I'd have had to say something to that chick. Probably along the lines of, "I'm sorry you must have been looking in a mirror cause you're the only ugly thing I see in here." hahaha

I must have missed the post where you gave up Kahlua. I'm sorry. I'm glad she's doing well now though .


----------



## catalat (Apr 21, 2008)

wow thats really rude and uncalled for... one time when i was walking down the street with chloe a person yelled out their window at us "get a real dog"

lol i was so mad.. people are so lame


----------



## rcj1095 (Mar 4, 2009)

Yep, unhappy people. They are everywhere. They just think that everyone wants to hear what they have to say. I've only seen an ugly dog once. It was the world's ugliest dog contest. NOW, this dog was so ugly he was cute. Besides, ugly is a bad word. We don't say it in our household. No manners at all. Bailey is adorable. You know it, we know it. That's all that matters!!!


----------



## Deme (Aug 18, 2009)

Didn't read through all the threads so my apologies if I repeat anything.

If anyone and I mean anyone ever comes up to me and says anything negative about my dog they'd get an ear full back. This lady I would have said something in the lines of. 

"Well PET... your the ugliest person I have ever met and even cosmetic surgery wouldn't help ya"

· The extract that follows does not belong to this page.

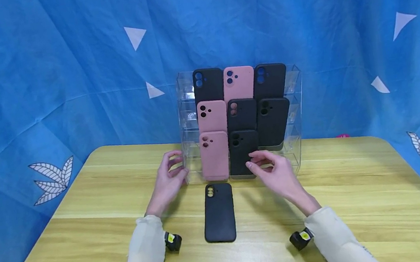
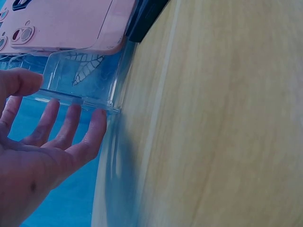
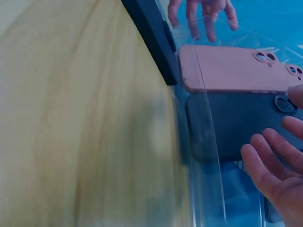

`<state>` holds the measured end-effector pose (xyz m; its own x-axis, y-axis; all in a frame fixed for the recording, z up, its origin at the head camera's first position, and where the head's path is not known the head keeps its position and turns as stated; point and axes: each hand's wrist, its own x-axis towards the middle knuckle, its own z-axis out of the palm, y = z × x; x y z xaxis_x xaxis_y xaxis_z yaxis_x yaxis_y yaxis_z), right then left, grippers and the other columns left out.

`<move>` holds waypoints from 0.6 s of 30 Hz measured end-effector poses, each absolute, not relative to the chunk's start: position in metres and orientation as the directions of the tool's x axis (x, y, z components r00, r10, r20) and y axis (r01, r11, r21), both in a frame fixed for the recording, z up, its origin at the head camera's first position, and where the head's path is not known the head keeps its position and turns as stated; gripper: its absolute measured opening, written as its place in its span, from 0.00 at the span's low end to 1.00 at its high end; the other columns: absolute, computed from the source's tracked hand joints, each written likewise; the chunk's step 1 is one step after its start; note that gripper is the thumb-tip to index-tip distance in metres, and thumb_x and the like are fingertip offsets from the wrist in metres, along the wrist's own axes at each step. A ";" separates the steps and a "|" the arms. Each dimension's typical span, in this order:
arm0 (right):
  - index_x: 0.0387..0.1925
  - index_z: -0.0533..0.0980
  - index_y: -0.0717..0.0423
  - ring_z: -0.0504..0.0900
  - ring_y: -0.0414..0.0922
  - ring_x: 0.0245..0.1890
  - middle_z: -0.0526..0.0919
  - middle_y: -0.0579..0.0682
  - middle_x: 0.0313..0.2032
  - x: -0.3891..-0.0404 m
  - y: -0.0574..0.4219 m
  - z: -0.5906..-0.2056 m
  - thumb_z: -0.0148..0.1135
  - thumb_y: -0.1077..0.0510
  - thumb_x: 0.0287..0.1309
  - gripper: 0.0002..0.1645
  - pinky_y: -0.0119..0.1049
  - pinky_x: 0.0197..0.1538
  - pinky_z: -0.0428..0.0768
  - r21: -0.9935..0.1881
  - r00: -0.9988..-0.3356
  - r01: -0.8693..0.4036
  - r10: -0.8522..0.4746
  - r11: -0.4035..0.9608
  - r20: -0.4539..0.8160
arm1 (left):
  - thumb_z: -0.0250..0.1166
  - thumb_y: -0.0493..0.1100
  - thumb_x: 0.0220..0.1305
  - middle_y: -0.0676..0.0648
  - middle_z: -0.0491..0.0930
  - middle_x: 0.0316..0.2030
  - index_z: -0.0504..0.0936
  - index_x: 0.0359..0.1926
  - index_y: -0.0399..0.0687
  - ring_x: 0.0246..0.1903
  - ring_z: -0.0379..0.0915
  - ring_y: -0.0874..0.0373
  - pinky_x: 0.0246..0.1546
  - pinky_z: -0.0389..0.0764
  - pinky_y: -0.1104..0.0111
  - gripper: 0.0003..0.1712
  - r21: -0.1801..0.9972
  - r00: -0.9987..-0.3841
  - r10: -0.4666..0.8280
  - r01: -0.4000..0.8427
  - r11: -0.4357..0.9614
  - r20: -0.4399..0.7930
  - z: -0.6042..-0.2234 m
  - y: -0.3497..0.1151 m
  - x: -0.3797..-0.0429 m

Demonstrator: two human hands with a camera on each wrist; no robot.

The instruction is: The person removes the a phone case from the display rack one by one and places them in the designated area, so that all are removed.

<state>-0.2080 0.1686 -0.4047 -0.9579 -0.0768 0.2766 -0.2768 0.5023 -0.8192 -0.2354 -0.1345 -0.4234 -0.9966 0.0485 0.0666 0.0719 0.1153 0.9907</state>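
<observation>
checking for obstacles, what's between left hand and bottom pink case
Head view: the clear stand's left end lies between the left hand and bottom pink case.

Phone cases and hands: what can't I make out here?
Head view: lower part of the top pink phone case, hidden by the central black phone case.
Head view: pink speck at right, too small to identify.
Left wrist view: rest of the nearest black phone case, cut off by top edge.
Right wrist view: rest of the right hand, cut off by right edge.

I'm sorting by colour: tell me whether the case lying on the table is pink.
No, the case on the table, in front of the clear rack, is black.
</observation>
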 end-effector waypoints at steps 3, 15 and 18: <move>0.54 0.82 0.53 0.85 0.46 0.46 0.87 0.52 0.44 -0.211 0.172 -0.403 0.68 0.51 0.67 0.18 0.25 0.45 0.83 -0.825 -0.958 -0.270 -0.048 0.496 0.284 | 0.58 0.28 0.69 0.36 0.70 0.66 0.66 0.67 0.49 0.67 0.71 0.34 0.44 0.86 0.55 0.29 0.990 -0.996 0.050 0.075 0.119 0.070 -0.423 -0.134 -0.235; 0.59 0.80 0.51 0.85 0.48 0.48 0.86 0.55 0.47 -0.219 0.180 -0.400 0.68 0.51 0.66 0.21 0.23 0.45 0.82 -0.835 -0.944 -0.268 0.041 0.482 0.326 | 0.58 0.28 0.70 0.36 0.70 0.66 0.66 0.67 0.50 0.67 0.71 0.35 0.44 0.85 0.55 0.28 0.990 -0.996 0.047 0.075 0.119 0.070 -0.423 -0.135 -0.235; 0.60 0.79 0.51 0.85 0.49 0.48 0.87 0.55 0.47 -0.222 0.181 -0.401 0.68 0.51 0.66 0.22 0.21 0.44 0.81 -0.840 -0.945 -0.261 0.052 0.476 0.323 | 0.58 0.28 0.69 0.36 0.69 0.66 0.66 0.67 0.49 0.67 0.71 0.35 0.44 0.85 0.56 0.28 0.990 -0.996 0.048 0.079 0.115 0.074 -0.423 -0.135 -0.235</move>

I know it is raising to their level but heck they deserve it. Narrow minded people are pathetic.. 

I had a friend email me saying "Why didn't you get a proper dog" I immeditaly repleid asking why she said that coz those words hurt and my dog IS a proper dog" She replied and apologised saying she meant a bigger dog. I accepted her apology but too many people speak without thinking and I too have been guilty of that but I am trying to do better.

This woman probably didn't even think and never thought about teh damage that her harsh words would cause.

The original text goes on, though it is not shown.